Mathieu Bouchard matju at artengine.ca
Sun Dec 4 10:26:08 CET 2005


On Fri, 2 Dec 2005, Jeff Bechtel wrote:

> >Interesting. I wonder how evidence could even show that. What amount of
> >redshifting (in %) would correspond to traveling away from us at the speed
> >of light?
> >Or is that just not taking the Einstein gamma into account properly?
> 
> My dime-store theory is that there would always be red shift, however
> tiny, in any object moving away from you.

Well, yes, of course.

> Regardless of the fraction of the speed of light it may be travelling.

I asked about going at speed of light because it's a boundary case, 
because it's not possible to accelerate to faster than the speed of 
light-in-a-vacuum.

> It might be a challenge to determine whether the red is due to movement,
> or is naturally there anyway.

The spectrum of hydrogen (due to absorption by quantum jumps) is
presumably a thing common to all of the universe.
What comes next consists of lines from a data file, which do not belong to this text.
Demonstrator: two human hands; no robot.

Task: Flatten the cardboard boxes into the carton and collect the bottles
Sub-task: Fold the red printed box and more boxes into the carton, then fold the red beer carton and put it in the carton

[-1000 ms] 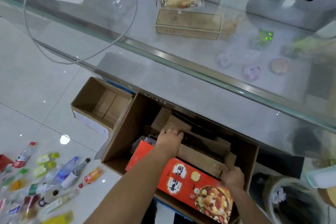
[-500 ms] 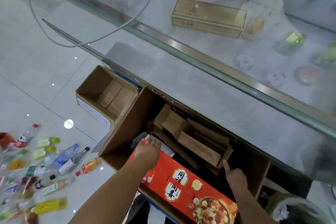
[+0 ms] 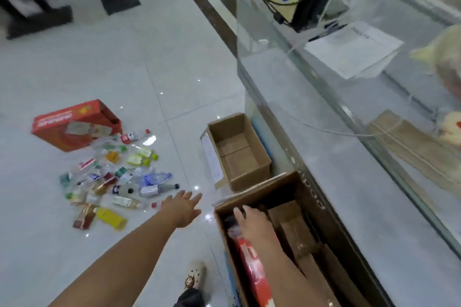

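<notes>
Nearby, small open box (image 3: 238,156) beside carton (image 3: 273,189), glass counter (image 3: 349,182) alongside

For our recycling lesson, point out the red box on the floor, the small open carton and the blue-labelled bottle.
red box (image 3: 74,129): head view, printed front face.
small open carton (image 3: 237,154): head view, bare inner floor.
blue-labelled bottle (image 3: 149,180): head view, label.

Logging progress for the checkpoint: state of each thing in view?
carton, open, holds flattened cardboard
small box, open, empty, not flattened
red box, on floor, not flattened
bottles, scattered on floor, uncollected
left hand, open, stretched toward bottles
right hand, open, inside carton
</notes>
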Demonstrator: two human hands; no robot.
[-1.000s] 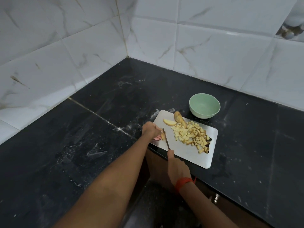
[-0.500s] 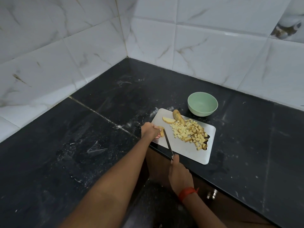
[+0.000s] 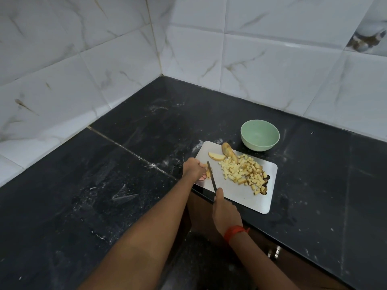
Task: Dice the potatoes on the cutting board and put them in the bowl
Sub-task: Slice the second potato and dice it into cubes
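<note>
The left hand (image 3: 193, 168) pinches a small yellow potato piece (image 3: 208, 172) at the left edge of the pale rectangular cutting board (image 3: 240, 197). The right hand (image 3: 225, 208) has its grip wrapped round the slim dark knife (image 3: 212, 178), blade beside that piece. Diced yellow potato cubes (image 3: 240, 171) heap mid-board (the mint-green round bowl (image 3: 259, 135) stands just beyond, on the black stone counter (image 3: 146, 185)).

Home kitchen: black stone counter (image 3: 129, 185) (corner), marble-look wall tiles (image 3: 272, 65)

Black stone counter (image 3: 129, 185) with white smudges, grey cutting board (image 3: 238, 193) at its front edge, green bowl (image 3: 259, 135) just behind
</note>
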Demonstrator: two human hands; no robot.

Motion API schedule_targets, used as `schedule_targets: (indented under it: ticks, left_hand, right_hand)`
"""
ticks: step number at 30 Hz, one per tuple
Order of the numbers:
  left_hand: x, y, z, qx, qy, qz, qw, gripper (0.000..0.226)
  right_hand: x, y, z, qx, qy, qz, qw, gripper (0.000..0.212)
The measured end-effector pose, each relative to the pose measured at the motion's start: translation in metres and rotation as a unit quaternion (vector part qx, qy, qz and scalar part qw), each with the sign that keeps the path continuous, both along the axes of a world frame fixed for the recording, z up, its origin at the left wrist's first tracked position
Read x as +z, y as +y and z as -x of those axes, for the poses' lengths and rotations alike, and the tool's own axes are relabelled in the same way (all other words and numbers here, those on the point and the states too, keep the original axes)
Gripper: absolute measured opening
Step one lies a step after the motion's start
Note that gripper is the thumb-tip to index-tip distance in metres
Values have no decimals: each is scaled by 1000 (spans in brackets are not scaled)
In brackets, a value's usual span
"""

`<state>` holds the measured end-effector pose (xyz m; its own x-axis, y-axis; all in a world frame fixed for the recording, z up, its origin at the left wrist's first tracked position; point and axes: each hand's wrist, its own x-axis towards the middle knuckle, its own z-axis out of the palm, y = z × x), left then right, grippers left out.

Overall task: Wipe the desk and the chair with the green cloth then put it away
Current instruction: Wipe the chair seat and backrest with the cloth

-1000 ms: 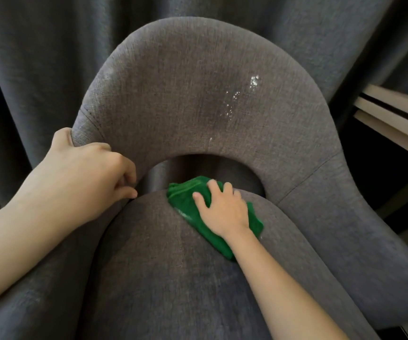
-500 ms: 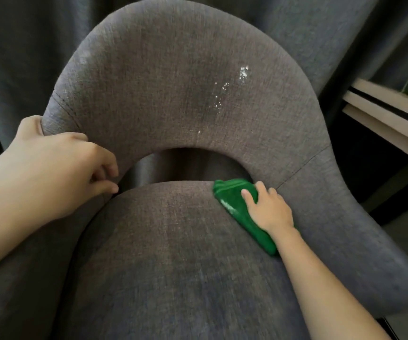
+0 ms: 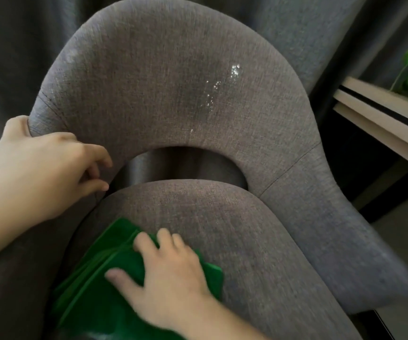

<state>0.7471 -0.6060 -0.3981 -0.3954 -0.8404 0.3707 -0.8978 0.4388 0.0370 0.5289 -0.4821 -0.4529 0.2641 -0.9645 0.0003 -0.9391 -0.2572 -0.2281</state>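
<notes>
A: On the chair (image 3: 173, 106) seat, near its front-left part, well short of the cutout under the backrest: that's where the green cloth (image 3: 95, 285) sits rn, folded, lying flat on the fabric.

B: Who's got it?

A: Right hand (image 3: 171, 273), palm down on top, fingers spread, pressing it to the seat. Pinned, not pinched, so the hand's open w/ nothing clamped. Left hand (image 3: 33, 173) is at the chair's left side where backrest meets arm, thumb behind the edge, fingers curled over the front; looks like a loose bracing hold, can't tell how tight.

B: How'll the cloth handle?

A: My guess: light, soft, floppy, several layers thick. It'll drag fine on the woven upholstery but prob bunch if pushed from one corner only. Best hold is flat palm over the middle for wiping; to lift it, pinch the stacked folded edge on the side away from the backrest cutout so layers stay together.

B: Which way's it pointing?

A: Long axis runs diagonal across the seat, one end toward the chair's left arm and front edge, other end toward seat centre. Fold lines run along that axis.

B: Anything left?

A: Shiny wet-looking specks (image 3: 219, 87) on the backrest, right of its centre, above the cutout. Desk (image 3: 379, 114) sits off the chair's right side.
</notes>
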Motion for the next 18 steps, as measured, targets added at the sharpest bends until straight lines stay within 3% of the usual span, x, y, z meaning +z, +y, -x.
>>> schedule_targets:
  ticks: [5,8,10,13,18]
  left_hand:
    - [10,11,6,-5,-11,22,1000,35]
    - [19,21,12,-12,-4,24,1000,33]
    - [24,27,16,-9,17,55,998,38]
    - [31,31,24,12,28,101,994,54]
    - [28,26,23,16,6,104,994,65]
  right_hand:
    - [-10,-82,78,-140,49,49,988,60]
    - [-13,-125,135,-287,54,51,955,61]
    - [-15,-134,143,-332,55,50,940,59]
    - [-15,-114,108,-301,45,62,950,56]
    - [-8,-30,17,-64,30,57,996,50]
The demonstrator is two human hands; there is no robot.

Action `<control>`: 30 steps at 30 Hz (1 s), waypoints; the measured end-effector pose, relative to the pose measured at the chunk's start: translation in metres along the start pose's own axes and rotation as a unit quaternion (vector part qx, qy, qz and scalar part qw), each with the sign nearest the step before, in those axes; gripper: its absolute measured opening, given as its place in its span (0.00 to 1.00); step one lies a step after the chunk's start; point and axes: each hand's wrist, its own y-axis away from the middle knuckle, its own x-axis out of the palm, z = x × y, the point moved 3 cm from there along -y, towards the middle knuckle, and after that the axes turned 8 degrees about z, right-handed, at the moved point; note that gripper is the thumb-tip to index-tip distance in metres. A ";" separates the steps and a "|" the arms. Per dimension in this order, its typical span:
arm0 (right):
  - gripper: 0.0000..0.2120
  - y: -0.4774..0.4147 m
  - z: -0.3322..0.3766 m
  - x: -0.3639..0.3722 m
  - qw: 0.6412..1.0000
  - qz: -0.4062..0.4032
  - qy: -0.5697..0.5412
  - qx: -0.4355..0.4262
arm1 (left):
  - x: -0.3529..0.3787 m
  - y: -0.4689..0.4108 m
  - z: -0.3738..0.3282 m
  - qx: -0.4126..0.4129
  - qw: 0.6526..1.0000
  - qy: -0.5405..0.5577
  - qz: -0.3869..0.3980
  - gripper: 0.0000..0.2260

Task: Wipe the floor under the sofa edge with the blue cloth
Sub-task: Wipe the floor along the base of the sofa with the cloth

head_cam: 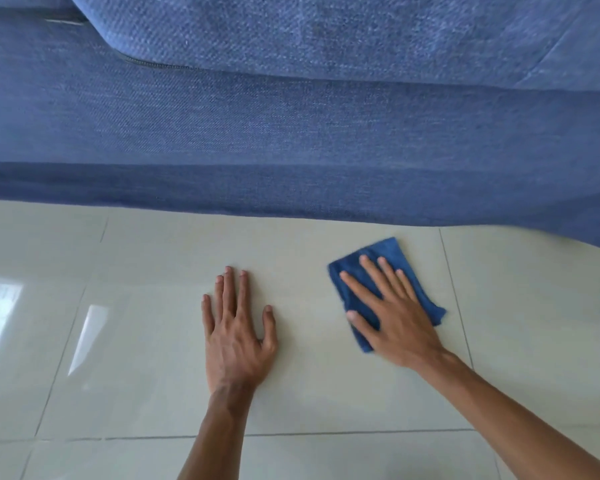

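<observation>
- We plant our left hand [238, 336] flat on the pale tiled floor [136, 341], palm down — the four fingers lie close together, the thumb stands out to the side.
- Our right hand [394, 315] lies flat on the blue cloth [359, 259], fingers spread, pinching nothing.
- The cloth is folded and lies on the tile just in front of the sofa edge [291, 202] — not under it.

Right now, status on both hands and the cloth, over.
Left hand flat on the floor, empty. Right hand spread flat on the blue cloth, pressing it to the tile. Cloth just short of the sofa edge; nothing between them.
</observation>
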 end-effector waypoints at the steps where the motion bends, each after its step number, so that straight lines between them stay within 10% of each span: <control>1: 0.29 -0.014 -0.008 -0.005 0.998 -0.013 -0.005 0.055 | 0.000 0.000 0.000 -0.001 1.000 -0.002 0.000 0.32; 5: 0.31 -0.080 0.035 -0.007 0.973 -0.050 -0.067 0.214 | 0.001 -0.002 0.000 -0.002 1.000 -0.010 0.003 0.31; 10: 0.29 0.015 0.025 0.004 0.998 0.025 0.007 -0.062 | -0.001 0.000 -0.001 -0.001 1.000 0.011 0.000 0.31; 16: 0.31 -0.078 0.024 -0.010 0.953 -0.048 -0.114 0.276 | -0.001 -0.001 -0.001 0.002 1.000 -0.001 0.007 0.31; 23: 0.26 0.015 0.015 -0.001 0.995 0.052 0.013 -0.086 | -0.004 0.001 -0.003 0.005 1.000 0.014 0.016 0.31; 28: 0.28 -0.069 0.016 -0.012 0.975 -0.025 -0.093 0.199 | -0.004 -0.002 -0.004 0.004 1.000 0.010 0.017 0.31; 30: 0.28 -0.084 0.057 -0.008 0.976 -0.016 -0.103 0.192 | -0.003 -0.001 -0.003 0.003 1.000 0.007 0.020 0.31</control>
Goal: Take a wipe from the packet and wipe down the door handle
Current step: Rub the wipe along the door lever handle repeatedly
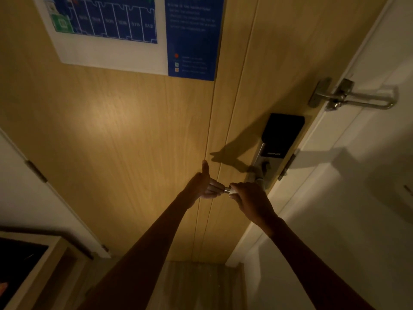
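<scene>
Right ahead of your fingers, filling most of the view, is the wooden door (111, 153), with a blue-and-white floor plan (107, 30) stuck on it well above both hands. Up and to the right of your right fingers sits the black smart lock (282, 135), and further up past it is the metal swing guard (353, 97).

Now the hands. Your right hand (252, 198) is wrapped over the door handle (227, 190), fingers curled round the lever from above. Only the silver tip pokes out to the left of your knuckles. Your left hand (201, 186) is just beside that tip, thumb sticking straight up and fingers reaching fairly straight toward the end of the lever. It's too dim to say if they actually touch it or carry anything.

Tucked under your right fingertips there's a pale bit that I take to be the wipe (233, 191), pressed against the metal. Honestly it's dark enough that I wouldn't swear to it. The packet isn't anywhere in view.

So my read is you're past the packet part and into the actual wiping, working near the free end of the lever. For the next move, I'd keep the wipe trapped between fingers and metal and drag your grip along toward the lock side, beyond your right wrist. Roll your fingers so the underside gets covered too. Go light on the downward pressure or the lever will probably dip. The bare tip beside your left fingers looks like it needs a pass as well.
</scene>
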`<state>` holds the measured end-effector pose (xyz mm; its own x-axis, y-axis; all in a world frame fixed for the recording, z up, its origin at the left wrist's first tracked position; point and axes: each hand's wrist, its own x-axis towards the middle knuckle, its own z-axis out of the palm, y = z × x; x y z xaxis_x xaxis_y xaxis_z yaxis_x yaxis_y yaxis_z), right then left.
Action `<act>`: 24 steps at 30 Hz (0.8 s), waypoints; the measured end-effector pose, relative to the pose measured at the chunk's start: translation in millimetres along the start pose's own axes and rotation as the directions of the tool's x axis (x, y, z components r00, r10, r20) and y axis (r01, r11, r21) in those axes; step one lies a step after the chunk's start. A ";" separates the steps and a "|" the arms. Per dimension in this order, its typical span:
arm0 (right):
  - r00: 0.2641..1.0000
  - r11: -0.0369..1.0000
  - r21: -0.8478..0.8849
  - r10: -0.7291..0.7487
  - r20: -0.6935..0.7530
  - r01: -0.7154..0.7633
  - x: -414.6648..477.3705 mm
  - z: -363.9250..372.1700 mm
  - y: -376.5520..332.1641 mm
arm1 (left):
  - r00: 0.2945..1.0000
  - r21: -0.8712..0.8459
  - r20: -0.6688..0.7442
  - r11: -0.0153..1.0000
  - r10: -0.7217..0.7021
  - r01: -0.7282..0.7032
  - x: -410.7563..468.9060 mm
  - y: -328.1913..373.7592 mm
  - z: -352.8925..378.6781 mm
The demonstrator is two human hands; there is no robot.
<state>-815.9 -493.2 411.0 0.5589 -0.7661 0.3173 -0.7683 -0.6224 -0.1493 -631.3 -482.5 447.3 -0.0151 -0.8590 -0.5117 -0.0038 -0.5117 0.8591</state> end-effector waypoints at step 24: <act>0.956 0.995 -0.058 -0.098 -0.277 0.085 -6.5 24.7 -6.4 | 0.996 -0.059 -0.053 0.996 -0.076 0.073 -0.1 7.3 8.4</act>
<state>-807.0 -488.2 386.8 0.5232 -0.6271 0.5771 -0.7347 -0.6750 -0.0674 -639.7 -486.0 453.6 0.0379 -0.8170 -0.5754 0.0542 -0.5733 0.8175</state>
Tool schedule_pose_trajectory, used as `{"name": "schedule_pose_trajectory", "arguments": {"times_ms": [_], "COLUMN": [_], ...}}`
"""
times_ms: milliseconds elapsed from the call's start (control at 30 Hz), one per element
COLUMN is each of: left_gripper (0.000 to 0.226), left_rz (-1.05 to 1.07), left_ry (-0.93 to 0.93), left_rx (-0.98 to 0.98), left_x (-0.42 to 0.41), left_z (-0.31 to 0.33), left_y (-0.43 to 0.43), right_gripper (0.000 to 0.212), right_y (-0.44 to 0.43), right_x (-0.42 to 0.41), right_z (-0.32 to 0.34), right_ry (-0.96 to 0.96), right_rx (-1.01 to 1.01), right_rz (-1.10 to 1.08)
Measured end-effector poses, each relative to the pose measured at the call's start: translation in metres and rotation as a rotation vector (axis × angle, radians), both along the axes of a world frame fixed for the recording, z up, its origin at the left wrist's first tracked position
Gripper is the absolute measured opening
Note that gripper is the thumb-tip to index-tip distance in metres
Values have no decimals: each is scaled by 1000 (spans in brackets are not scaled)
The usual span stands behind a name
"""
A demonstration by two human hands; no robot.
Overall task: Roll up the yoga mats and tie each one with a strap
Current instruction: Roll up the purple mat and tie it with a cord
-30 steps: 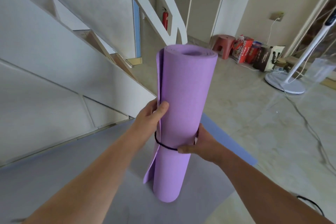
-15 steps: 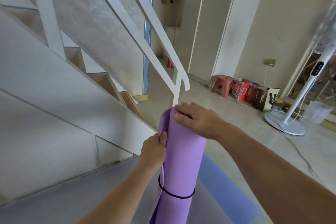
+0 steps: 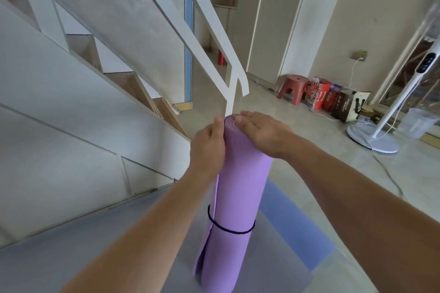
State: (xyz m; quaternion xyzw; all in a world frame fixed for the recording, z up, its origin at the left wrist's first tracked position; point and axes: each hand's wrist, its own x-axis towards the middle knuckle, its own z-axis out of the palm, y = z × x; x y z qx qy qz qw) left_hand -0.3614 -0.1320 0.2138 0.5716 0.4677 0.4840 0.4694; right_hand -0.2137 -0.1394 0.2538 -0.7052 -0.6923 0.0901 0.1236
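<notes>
Left hand grips the upright mat near its top, likely steadying it, while the right hand presses flat on the end, probably levelling it.

The purple yoga mat, rolled into a tight tube, stands upright with a thin black strap looped round its lower part (the outer flap gapes slightly there), over a flat grey mat beside an unrolled blue mat.
</notes>
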Motion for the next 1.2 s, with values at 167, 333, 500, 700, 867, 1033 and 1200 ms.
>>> {"name": "schedule_pose_trajectory", "arguments": {"times_ms": [167,333,500,700,867,1033,1200], "left_gripper": [47,22,34,31,25,16,24], "left_rz": [-81,-139,-101,-255,-211,-86,-2], "left_ry": [74,162,535,459,444,541,778], "left_rx": [-62,-148,83,143,107,46,100], "left_x": [10,2,-6,14,11,-1,-6], "left_z": [28,31,32,27,28,33,44], "left_y": [18,12,30,41,52,55,47], "right_gripper": [55,63,123,119,113,126,136], "right_y": [-7,-46,-94,-78,-80,-62,-64], "right_x": [-9,-3,15,10,12,-25,-66], "right_z": [-8,-7,-116,-234,-268,-234,-226], "right_ry": [34,811,1136,1064,965,974,702], "right_rx": [37,125,-67,-154,-245,-50,-25], "right_rz": [11,12,-115,-171,-211,-382,-638]}}
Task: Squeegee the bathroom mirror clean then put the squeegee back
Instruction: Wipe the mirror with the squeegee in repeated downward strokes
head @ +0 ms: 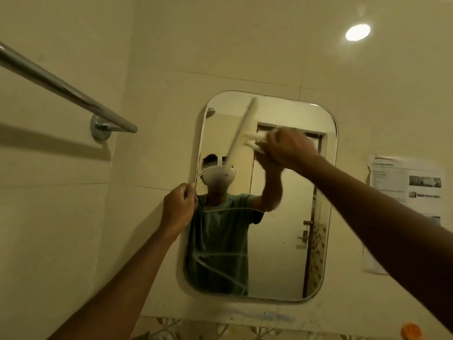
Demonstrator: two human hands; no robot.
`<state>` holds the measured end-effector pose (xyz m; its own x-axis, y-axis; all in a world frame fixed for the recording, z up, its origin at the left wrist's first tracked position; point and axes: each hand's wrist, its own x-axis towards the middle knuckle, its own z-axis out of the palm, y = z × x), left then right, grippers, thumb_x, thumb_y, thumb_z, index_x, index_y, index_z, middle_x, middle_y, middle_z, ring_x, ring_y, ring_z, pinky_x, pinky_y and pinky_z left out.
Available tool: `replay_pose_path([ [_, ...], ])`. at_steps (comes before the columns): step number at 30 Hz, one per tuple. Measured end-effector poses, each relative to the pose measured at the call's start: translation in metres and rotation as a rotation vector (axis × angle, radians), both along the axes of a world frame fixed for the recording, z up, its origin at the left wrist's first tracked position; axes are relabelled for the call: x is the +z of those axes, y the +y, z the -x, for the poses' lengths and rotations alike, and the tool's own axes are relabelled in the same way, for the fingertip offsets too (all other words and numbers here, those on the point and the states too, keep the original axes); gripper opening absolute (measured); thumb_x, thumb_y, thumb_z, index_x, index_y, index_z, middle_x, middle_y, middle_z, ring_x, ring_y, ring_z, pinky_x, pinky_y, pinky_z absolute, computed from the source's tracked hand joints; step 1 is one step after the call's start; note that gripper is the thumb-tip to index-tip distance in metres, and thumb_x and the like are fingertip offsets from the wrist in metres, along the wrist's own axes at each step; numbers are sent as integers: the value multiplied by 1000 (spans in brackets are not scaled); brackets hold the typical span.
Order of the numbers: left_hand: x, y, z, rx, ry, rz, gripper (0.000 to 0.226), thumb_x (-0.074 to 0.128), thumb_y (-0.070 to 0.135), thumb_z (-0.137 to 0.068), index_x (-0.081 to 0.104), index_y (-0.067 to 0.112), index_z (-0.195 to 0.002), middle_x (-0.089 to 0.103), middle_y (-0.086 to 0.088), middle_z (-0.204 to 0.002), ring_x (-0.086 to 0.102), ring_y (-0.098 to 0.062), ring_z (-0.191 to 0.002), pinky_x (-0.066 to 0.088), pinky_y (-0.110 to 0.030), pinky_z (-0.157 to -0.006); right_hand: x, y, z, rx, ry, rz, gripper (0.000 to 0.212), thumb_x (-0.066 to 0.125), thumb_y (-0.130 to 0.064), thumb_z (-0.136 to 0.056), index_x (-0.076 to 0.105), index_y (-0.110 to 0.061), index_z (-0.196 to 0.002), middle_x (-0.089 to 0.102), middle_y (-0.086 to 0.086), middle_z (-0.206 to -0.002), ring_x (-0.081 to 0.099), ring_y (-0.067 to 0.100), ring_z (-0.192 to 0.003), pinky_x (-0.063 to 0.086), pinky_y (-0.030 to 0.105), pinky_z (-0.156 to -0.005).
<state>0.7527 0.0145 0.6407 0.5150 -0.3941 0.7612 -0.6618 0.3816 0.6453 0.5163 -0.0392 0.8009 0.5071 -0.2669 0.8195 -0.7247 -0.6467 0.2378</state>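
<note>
Right hand (289, 149) is gripping the handle of the white squeegee (241, 132). Its fingers are curling fully round the handle and the back of the hand is facing the camera. The fingers are hiding most of the handle; only a short stub is showing to the left of the knuckles.

The blade is lying against the upper part of the mirror (277, 241). It is tilting, with its top end close to the mirror's top edge and its lower end reaching down and left toward mid height. Blade and hand are blurring slightly.

Left hand (179, 207) is holding the mirror's left edge at about mid height, pinching the rim between curled fingers and thumb. Both forearms are reaching up from the bottom of the view.

Thin pale streaks (220, 256) are showing on the lower left of the glass. The mirror, a rounded rectangle, is hanging on a cream tiled wall (159, 57).

A chrome towel rail (61, 87) is running along the wall at upper left. A printed paper notice (407, 185) is hanging just right of the mirror. A round ceiling light (358, 32) is glowing at top right. An orange object (411, 331) is showing at the bottom right corner, too cut off to identify.
</note>
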Motion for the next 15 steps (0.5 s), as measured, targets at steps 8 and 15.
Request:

Hydrogen is everywhere
and we can't think of any reason it'd have a different spectrum anywhere
else in the universe. The doppler effect stretches a spectrum around DC
frequency (in a log-frequency diagram, it would instead just move the
spectrum leftwards). There's no thinkable reason that shifting would occur
because of other reasons than Doppler and/or the Einstein gamma, both of 
which are directly related to speed.

If anything weirder happened to light, chances are it'd lose the hydrogen
signature (e.g. if captured by solarpanels and re-emitted to us using a
big red neon because aliens think that confusing us is funny...)

But then: I am not a physicist... (nor an astronomer).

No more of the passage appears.